> [Data section]
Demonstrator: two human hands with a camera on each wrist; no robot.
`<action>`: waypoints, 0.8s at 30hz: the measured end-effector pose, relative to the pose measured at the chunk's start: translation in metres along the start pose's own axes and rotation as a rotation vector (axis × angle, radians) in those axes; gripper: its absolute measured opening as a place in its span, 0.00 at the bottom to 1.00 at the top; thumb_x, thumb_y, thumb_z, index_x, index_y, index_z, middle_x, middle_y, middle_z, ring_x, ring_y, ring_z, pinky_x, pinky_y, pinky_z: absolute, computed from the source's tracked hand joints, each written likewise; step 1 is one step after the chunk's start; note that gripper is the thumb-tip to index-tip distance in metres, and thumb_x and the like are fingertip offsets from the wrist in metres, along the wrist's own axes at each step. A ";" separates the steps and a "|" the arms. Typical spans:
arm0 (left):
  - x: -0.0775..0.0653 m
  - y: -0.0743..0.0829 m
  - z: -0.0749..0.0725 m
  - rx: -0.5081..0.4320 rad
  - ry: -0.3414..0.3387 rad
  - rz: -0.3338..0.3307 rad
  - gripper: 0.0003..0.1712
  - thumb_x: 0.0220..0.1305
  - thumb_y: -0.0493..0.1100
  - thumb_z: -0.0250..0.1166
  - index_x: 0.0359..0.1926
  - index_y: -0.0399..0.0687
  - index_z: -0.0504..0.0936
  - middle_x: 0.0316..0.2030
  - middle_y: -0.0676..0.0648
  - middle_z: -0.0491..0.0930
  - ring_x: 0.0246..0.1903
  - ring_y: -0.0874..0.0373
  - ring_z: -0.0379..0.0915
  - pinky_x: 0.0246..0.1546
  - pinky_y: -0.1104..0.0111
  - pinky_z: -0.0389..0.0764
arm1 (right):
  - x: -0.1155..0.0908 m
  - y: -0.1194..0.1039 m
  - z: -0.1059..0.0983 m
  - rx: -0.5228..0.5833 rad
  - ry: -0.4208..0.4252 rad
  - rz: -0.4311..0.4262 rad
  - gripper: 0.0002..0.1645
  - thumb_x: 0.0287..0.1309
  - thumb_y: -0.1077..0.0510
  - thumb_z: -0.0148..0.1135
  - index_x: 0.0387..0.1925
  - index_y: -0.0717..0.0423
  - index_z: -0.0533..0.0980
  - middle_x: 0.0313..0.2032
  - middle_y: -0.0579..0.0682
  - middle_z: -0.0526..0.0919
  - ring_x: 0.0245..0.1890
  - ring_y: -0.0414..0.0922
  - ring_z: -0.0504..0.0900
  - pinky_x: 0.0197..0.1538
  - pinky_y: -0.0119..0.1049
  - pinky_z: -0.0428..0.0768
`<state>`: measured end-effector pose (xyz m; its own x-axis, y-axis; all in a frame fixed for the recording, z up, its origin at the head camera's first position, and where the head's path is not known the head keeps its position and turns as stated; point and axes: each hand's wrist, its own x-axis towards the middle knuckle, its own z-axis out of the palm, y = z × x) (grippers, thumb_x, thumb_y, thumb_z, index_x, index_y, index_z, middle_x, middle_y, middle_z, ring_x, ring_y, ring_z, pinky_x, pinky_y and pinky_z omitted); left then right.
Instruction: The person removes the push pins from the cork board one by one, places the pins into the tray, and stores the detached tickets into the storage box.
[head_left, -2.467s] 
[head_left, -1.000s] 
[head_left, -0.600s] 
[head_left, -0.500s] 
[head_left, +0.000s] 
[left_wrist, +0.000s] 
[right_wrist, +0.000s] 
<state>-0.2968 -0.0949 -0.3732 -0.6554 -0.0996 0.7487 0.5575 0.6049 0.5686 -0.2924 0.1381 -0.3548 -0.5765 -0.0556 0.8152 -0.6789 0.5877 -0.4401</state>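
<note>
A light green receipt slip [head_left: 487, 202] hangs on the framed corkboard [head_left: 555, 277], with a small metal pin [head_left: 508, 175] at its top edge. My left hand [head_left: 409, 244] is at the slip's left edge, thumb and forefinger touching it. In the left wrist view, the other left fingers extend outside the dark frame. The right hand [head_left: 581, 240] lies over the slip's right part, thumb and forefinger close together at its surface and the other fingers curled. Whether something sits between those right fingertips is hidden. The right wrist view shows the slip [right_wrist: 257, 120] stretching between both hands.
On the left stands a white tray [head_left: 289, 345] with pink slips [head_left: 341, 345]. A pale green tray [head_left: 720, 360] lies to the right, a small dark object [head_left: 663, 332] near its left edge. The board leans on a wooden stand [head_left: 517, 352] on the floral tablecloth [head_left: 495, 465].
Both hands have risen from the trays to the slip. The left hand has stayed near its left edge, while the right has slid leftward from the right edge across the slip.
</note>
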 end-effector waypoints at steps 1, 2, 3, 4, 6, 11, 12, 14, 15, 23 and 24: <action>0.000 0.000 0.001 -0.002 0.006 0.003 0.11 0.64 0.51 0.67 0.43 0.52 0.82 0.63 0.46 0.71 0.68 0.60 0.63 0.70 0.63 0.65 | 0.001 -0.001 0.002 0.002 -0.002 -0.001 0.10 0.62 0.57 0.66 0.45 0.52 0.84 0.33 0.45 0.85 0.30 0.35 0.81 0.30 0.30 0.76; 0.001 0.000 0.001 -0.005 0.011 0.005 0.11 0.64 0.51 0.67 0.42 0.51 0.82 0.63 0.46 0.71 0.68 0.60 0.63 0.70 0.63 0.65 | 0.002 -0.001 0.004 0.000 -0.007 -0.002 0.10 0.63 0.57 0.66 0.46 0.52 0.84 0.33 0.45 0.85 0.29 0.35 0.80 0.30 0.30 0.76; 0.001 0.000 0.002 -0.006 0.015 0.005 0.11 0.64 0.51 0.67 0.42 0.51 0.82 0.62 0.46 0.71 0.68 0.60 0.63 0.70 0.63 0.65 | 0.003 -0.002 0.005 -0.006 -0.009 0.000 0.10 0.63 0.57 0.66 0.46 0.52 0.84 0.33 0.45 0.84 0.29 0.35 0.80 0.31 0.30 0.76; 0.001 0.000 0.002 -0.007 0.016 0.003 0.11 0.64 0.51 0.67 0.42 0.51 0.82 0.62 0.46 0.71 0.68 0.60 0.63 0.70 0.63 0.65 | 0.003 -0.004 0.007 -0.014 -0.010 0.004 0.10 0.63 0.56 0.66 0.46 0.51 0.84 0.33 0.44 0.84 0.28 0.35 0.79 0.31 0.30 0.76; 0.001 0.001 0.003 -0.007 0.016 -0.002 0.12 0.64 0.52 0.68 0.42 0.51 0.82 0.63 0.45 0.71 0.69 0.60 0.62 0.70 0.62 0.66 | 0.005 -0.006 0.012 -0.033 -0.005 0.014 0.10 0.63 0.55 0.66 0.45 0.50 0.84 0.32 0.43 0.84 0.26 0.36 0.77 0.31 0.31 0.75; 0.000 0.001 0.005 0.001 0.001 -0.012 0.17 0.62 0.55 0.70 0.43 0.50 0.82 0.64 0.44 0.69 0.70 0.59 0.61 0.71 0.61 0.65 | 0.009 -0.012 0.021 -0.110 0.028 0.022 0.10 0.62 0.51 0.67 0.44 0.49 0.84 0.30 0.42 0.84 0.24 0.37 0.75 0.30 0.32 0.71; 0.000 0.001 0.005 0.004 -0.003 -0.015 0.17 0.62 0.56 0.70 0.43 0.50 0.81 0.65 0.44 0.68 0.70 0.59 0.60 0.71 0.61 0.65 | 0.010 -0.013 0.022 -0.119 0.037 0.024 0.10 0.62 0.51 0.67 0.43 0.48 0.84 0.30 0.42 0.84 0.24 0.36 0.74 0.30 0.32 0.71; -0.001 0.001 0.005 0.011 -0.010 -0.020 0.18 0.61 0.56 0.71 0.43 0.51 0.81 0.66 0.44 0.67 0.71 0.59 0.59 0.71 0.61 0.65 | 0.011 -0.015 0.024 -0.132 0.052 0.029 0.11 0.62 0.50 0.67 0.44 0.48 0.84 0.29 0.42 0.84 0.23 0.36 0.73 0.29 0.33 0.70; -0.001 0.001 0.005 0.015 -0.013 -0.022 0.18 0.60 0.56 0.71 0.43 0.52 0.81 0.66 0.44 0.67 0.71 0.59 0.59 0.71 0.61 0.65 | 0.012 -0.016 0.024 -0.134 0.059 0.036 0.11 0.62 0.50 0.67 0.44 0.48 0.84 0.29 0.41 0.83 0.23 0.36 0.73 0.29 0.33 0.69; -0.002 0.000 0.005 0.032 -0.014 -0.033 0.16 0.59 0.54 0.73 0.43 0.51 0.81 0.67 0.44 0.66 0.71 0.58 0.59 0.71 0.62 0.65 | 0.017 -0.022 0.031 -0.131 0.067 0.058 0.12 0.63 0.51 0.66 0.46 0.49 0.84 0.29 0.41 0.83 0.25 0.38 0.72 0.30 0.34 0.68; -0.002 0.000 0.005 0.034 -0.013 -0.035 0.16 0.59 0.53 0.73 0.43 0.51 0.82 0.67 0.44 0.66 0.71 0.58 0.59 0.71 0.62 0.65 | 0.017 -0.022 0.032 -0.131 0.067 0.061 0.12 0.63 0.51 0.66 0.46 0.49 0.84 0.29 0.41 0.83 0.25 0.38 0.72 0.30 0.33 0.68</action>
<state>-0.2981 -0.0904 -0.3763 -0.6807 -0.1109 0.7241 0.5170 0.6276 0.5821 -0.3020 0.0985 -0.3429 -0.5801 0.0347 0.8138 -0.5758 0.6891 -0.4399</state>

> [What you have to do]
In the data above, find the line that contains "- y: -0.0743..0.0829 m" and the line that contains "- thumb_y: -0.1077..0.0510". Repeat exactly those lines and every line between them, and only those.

> [Solution]
  - y: -0.0743..0.0829 m
  - z: -0.0749..0.0725 m
  - rx: -0.5081..0.4320 rad
  - ry: -0.3414..0.3387 rad
  - rz: -0.3338..0.3307 rad
  - gripper: 0.0003..0.1712
  - thumb_x: 0.0220..0.1305
  - thumb_y: -0.0493..0.1100
  - thumb_z: -0.0250..0.1166
  - index_x: 0.0359..0.1926
  - index_y: -0.0399..0.0687
  - index_z: -0.0504..0.0936
  - middle_x: 0.0316..0.2030
  - middle_y: -0.0676..0.0648
  - middle_z: -0.0491..0.0930
  - ring_x: 0.0246..0.1903
  - ring_y: -0.0874..0.0373
  - ring_z: -0.0379..0.0915
  - pinky_x: 0.0246..0.1546
  - pinky_y: -0.1104..0.0111
  - pinky_z: -0.0389..0.0764
arm1 (right):
  - x: -0.1155..0.0908 m
  - y: -0.1194..0.1039 m
  - z: -0.1059..0.0983 m
  - rx: -0.5228..0.5833 rad
  - ry: -0.4208..0.4252 rad
  - rz: -0.4311..0.4262 rad
  - gripper: 0.0002..0.1645
  - thumb_x: 0.0287..0.1309
  - thumb_y: -0.1077..0.0510

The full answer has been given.